THE PROBLEM: Only one span of the listing below should come back. It runs from the line with "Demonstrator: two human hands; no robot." through the line with "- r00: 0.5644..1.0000", and each of its lines must be reproduced exactly.
*** Opening AVAILABLE DATA ***
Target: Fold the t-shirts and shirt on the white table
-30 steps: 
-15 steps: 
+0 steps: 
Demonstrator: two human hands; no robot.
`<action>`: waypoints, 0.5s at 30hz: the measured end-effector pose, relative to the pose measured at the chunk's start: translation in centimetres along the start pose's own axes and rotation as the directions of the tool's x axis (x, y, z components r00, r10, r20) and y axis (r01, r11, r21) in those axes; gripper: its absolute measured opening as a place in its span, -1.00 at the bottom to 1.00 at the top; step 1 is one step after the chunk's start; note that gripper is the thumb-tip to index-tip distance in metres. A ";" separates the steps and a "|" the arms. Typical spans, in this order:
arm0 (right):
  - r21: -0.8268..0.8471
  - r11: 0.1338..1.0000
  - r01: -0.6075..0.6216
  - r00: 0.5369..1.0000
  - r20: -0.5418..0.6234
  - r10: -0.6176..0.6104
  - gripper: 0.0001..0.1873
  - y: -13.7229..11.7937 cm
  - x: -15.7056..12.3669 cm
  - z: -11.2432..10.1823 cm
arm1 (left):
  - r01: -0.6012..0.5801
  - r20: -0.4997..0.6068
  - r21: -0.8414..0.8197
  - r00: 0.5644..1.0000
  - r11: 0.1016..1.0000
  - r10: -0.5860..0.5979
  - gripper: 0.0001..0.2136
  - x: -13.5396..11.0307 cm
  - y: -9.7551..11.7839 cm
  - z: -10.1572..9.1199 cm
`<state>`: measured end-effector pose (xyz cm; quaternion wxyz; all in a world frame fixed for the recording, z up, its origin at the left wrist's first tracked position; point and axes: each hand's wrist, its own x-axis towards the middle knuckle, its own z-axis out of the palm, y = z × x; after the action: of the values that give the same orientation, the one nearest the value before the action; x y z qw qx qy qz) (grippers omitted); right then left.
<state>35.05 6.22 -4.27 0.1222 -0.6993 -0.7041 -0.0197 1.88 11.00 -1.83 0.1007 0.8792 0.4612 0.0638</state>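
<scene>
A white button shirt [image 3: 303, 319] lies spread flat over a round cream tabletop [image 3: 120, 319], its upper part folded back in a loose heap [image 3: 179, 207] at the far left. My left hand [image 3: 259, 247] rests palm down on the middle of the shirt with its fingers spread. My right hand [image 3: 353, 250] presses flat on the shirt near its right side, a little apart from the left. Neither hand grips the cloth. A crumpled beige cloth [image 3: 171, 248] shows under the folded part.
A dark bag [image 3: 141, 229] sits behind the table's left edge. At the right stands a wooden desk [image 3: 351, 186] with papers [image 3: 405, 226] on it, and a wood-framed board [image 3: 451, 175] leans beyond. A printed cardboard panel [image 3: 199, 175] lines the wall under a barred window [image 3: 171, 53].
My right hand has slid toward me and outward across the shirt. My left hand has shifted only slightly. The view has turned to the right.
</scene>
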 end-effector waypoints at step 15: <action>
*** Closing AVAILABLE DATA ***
RESULT:
Demonstrator: two human hands; no robot.
`<action>`: waypoints, 0.5s at 30hz: the measured end-effector pose, relative to the pose measured at the chunk's start: translation in centimetres along the start pose's own axes and rotation as the directions of the tool's x axis (x, y, z components r00, r10, r20) and y axis (r01, r11, r21) in those axes; gripper: its absolute measured opening as a place in its span, -1.00 at the bottom to 1.00 at the top; step 1 is one step after the chunk's start; note that gripper is the thumb-tip to index-tip distance in metres. A ";" separates the steps and a "|" the arms. Typical spans, in this order:
arm0 (right):
  - r21: -0.8268..0.8471
  - r11: 0.1338..1.0000
  - r01: -0.6075..0.6216
  - r00: 0.5369..1.0000
  - r20: -0.5418..0.6234
  - r10: -0.6176..0.6104
  - gripper: 0.0001..0.1873
  - y: -13.7229..11.7937 cm
  - x: -15.7056..12.3669 cm
  - z: -11.2432..10.1823 cm
arm1 (left):
  - r01: -0.6012..0.5801
  - r20: -0.4997..0.6068
  - r21: -0.8414..0.8197
  - r00: 0.5644..1.0000

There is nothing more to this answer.